EXERCISE PROMPT
Where in the material does the word "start" appear? Copy each line that has it.

ENTRIES SHOWN
····················

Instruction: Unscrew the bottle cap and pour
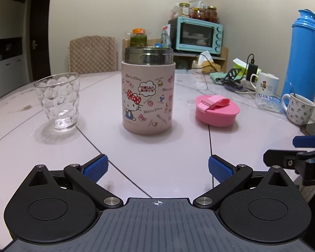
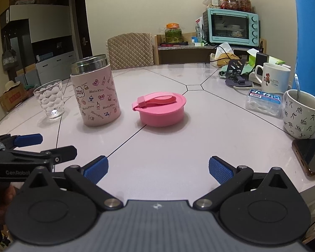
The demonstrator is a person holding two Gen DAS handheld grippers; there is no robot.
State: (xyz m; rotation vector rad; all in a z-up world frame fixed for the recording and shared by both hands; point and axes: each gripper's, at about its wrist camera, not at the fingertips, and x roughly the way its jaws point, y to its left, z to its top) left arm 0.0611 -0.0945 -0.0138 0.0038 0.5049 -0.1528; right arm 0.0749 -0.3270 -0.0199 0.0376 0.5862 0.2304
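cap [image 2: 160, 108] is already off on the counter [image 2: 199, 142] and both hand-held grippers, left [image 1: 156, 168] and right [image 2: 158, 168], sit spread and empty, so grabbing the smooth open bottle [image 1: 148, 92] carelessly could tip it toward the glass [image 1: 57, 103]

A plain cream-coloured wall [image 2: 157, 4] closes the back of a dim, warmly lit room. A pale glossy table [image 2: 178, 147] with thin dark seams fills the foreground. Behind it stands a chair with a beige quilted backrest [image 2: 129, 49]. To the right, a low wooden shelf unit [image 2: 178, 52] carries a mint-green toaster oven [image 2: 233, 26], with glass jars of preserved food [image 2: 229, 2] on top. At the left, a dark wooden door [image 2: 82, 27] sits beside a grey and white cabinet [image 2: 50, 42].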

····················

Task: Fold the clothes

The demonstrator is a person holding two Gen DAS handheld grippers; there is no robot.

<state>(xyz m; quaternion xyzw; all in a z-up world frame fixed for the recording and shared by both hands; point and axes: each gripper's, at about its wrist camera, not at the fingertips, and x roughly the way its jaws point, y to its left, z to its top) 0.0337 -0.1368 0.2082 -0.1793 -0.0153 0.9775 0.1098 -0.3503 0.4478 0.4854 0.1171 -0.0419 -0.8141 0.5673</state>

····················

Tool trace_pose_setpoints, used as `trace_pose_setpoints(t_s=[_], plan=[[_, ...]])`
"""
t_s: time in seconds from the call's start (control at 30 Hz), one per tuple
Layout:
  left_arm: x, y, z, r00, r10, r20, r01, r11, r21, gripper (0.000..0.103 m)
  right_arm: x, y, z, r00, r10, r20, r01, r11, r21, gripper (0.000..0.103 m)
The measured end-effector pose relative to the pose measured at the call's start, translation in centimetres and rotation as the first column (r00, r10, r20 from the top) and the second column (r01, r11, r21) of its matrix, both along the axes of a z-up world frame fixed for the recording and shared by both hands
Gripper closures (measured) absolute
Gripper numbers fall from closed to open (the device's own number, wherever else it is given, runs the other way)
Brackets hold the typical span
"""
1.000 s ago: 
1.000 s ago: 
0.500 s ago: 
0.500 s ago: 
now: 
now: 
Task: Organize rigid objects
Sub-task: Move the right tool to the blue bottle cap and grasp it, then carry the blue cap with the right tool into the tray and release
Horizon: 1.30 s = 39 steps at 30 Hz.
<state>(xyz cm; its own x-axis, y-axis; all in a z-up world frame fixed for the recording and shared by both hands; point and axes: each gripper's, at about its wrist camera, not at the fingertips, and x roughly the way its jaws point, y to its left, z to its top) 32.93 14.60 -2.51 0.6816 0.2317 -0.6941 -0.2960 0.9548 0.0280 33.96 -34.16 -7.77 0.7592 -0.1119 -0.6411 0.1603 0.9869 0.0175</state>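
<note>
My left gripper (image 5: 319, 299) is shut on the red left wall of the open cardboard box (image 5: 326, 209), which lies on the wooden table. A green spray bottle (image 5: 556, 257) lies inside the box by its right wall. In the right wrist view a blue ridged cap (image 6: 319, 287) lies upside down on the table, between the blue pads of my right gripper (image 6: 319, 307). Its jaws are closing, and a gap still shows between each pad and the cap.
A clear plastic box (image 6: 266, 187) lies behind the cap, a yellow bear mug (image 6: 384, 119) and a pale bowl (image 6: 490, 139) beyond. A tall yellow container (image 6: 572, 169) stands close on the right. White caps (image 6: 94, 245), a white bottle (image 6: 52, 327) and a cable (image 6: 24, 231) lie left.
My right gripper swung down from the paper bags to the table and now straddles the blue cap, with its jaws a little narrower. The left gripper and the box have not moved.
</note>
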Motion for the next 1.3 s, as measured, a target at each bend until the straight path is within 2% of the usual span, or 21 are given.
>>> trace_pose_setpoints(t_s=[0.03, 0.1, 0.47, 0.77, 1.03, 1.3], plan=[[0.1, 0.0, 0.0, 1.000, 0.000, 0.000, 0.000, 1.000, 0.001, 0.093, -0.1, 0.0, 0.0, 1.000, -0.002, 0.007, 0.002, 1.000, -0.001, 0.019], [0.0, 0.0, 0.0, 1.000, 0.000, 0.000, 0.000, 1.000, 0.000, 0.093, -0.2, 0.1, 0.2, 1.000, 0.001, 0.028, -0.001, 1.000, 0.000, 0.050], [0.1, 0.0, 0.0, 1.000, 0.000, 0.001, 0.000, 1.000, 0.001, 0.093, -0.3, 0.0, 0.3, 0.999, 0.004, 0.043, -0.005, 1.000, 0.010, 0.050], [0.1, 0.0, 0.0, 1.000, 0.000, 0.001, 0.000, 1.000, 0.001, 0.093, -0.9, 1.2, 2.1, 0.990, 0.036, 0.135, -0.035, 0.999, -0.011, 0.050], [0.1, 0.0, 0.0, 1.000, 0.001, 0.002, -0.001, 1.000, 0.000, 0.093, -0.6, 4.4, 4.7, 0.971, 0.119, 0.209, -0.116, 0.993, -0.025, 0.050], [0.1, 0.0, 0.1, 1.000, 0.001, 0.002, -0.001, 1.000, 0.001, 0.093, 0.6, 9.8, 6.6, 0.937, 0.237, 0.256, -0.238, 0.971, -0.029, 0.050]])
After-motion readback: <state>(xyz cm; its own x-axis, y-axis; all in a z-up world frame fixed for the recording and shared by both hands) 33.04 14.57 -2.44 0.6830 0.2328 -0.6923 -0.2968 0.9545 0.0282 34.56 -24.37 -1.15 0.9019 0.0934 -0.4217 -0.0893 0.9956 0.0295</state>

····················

REPLY
t_s: time in seconds from the call's start (control at 30 Hz), one per tuple
The measured end-effector pose relative to the pose measured at the call's start, translation in centimetres and rotation as the first column (r00, r10, r20 from the top) and the second column (r01, r11, r21) of its matrix, both along the axes of a z-up world frame fixed for the recording and shared by both hands

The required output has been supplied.